Print all of the data exactly, but drop the pictures.

════════

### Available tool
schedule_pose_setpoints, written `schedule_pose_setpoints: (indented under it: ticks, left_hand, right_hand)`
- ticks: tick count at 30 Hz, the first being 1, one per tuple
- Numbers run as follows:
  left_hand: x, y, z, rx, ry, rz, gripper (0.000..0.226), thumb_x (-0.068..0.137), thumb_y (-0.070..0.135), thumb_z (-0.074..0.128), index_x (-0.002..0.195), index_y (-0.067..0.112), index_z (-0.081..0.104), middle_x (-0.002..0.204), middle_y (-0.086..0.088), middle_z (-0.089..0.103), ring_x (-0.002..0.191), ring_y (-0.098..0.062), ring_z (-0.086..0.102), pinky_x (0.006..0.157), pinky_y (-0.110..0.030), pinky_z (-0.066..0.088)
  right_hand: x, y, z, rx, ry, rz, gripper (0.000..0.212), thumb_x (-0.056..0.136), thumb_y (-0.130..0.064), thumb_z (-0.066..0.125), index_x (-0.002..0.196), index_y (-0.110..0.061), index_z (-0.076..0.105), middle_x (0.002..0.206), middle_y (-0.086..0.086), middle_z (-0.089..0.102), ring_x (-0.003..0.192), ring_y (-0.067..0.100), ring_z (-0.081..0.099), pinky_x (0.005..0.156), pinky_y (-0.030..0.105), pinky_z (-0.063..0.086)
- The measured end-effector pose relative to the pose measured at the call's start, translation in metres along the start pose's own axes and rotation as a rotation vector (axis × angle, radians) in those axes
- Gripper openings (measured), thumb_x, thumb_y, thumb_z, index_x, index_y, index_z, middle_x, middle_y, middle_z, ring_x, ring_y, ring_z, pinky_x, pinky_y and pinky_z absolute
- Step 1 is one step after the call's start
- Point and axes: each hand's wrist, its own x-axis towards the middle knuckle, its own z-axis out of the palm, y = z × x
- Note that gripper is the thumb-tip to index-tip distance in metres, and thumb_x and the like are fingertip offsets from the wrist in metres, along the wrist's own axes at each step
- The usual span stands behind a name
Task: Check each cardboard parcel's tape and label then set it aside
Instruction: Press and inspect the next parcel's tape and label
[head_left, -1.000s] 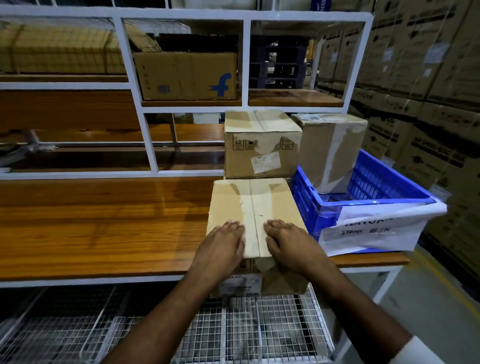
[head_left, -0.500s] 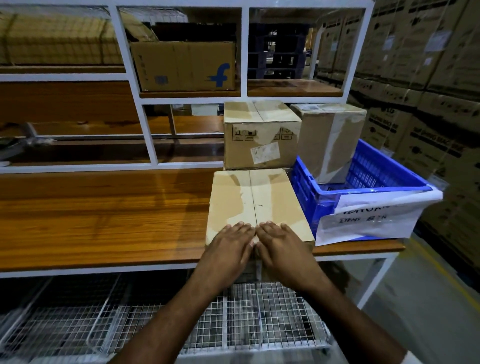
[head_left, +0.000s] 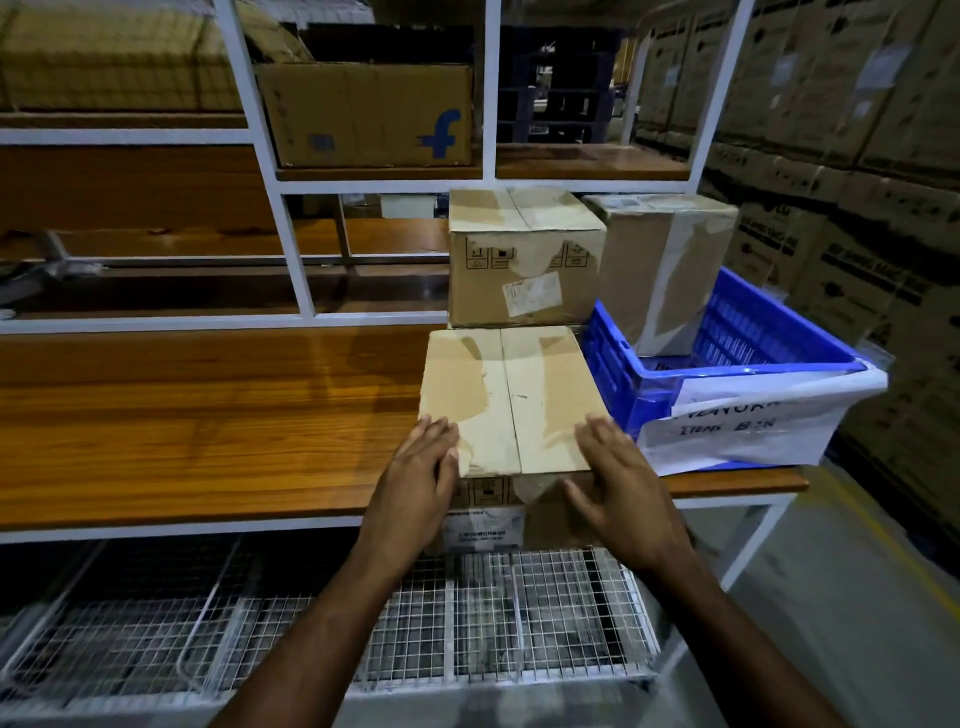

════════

■ Response to the exercise
### Available tool
schedule_pose_setpoints, written `schedule_pose_setpoints: (indented under it: ticks, left_hand, right_hand)`
- ticks: tick count at 30 Hz, the first being 1, one per tuple
- Numbers run as follows:
  left_hand: x, y, z, rx, ry, rz, gripper (0.000..0.226), thumb_x (-0.068..0.137), thumb_y (-0.070..0.135), thumb_z (-0.074..0.128), index_x (-0.002..0.195), index_y (-0.067..0.112), index_z (-0.081..0.104), middle_x (-0.002..0.204), middle_y (-0.086..0.088), middle_z (-0.089..0.103), ring_x (-0.002..0.191), ring_y (-0.098..0.062), ring_z (-0.086..0.102), pinky_x (0.006..0.157), pinky_y (-0.110..0.030), pinky_z (-0.066..0.088)
  right_hand: x, y, z, rx, ry, rz, gripper (0.000..0.212), thumb_x (-0.056..0.136), thumb_y (-0.130..0.064), thumb_z (-0.066..0.125), index_x (-0.002..0.196), index_y (-0.110..0.061), index_z (-0.076..0.105), middle_x (0.002..0.206), middle_y (-0.086..0.086), middle_z (-0.089..0.102), ring_x (-0.003..0.192), ring_y (-0.067..0.100), ring_z (-0.081..0.099), pinky_x (0.005..0.156), pinky_y (-0.030..0.105), pinky_z (-0.063..0.086)
- The measured end-effector pose relative to the pose measured at the call's start, translation in metres along the start pose's own axes and rotation as a rotation vector (axis × angle, radians) in those axes
- Gripper openings (measured), thumb_x, thumb_y, thumb_z, index_x, index_y, index_z, middle_x, middle_y, middle_z, ring_x, ring_y, ring_z, pinky_x, pinky_y and pinky_z absolute
- Step 1 is one step after the call's start
- Point and axes: each hand's wrist, its own x-axis towards the middle knuckle, its own z-axis out of the palm, y = z × x
- Note that gripper is the thumb-tip to index-tip distance in metres, and thumb_x and the like are fingertip offsets from the wrist in metres, along the wrist's own axes at each step
- The usual span stands behind a name
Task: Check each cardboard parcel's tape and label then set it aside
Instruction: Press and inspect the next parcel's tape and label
[head_left, -1.000s] 
[head_left, -0.500s] 
[head_left, +0.000s] 

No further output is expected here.